On the ‘japa syndrome’ commonly experienced among younger couples, he advised they tread with caution.

“Actually, the economic situation of this country has created lots of challenges at home, and it is seriously affecting families.

“But how do we manage it so that we can fulfil the instruction and the injunction of the word of God that we read and that says they must be together?

“Although the Bible says no man should separate them, we are now looking at situations such as economic stress in the country and various challenges forcing many people to travel out.

“Sadly, separation creates vulnerabilities just as in the days of Adam and Eve where a little separation created a loophole for the serpent to penetrate through Eve into their home.

“I, therefore, advise young couples to ensure they are being led to travel by God,” he said.

According to him, God is able to complete whatever He initiates.
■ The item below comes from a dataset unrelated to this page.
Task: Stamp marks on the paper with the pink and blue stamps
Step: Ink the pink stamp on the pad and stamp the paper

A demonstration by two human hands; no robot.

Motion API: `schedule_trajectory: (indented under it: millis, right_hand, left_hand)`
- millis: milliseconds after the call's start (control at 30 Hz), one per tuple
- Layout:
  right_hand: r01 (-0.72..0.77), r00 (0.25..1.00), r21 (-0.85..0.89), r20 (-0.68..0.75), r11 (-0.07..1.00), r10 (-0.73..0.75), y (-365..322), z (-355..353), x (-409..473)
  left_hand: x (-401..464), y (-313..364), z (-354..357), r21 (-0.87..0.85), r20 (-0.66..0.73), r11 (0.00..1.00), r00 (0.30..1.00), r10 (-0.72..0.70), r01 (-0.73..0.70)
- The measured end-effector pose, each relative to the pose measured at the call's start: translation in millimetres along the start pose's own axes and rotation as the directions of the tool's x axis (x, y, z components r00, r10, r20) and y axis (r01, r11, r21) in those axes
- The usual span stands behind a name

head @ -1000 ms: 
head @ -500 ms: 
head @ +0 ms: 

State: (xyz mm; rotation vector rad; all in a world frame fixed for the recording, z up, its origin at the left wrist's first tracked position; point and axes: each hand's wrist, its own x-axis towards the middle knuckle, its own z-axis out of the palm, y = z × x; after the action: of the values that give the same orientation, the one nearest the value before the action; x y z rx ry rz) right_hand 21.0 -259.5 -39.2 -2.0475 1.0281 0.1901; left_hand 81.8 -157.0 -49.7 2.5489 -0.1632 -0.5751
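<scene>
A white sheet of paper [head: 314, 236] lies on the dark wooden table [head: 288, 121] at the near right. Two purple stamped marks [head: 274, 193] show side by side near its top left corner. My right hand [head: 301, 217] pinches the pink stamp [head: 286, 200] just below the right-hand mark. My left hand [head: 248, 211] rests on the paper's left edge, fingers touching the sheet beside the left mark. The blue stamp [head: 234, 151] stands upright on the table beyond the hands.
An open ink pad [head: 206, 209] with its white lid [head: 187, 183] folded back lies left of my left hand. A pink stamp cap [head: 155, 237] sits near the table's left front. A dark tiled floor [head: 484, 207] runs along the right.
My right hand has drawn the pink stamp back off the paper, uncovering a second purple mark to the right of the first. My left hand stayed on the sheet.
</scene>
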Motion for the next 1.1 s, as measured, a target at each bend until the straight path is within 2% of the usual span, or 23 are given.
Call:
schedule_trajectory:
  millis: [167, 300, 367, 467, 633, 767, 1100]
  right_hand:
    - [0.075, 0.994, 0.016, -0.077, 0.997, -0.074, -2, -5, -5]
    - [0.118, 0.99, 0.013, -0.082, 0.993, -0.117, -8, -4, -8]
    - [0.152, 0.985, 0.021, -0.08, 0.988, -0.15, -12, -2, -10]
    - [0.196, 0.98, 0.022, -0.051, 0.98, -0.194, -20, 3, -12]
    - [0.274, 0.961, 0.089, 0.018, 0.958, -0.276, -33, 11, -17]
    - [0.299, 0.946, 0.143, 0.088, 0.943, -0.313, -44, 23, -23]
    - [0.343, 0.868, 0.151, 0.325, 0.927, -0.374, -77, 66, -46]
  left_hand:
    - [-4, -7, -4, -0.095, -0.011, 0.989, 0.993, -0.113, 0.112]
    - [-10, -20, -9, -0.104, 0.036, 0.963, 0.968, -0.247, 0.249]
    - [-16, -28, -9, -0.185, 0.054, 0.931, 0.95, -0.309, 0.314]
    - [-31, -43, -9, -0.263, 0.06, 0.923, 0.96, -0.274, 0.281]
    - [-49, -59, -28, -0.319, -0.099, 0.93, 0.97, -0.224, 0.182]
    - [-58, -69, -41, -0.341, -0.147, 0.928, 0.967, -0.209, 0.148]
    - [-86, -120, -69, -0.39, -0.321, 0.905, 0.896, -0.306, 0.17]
‘Having prayed, they should also make arrangements such that the two of them can go at the same time, and if it is only one that will go, it requires wisdom.

“Wisdom in the sense that there should be an agreement that if things do not go as planned in the UK or wherever he has travelled to, then let him return home to stay together with the spouse he has left behind.

“It’s a serious challenge, for even if it is the wife travelling first, the truth of the matter is that coping alone in a strange land is always a difficult situation.

“To avoid this separation, let them pray and know whether it is the Lord leading them to go. If it is not the Lord, they should not allow circumstances to push them to travel,” he said.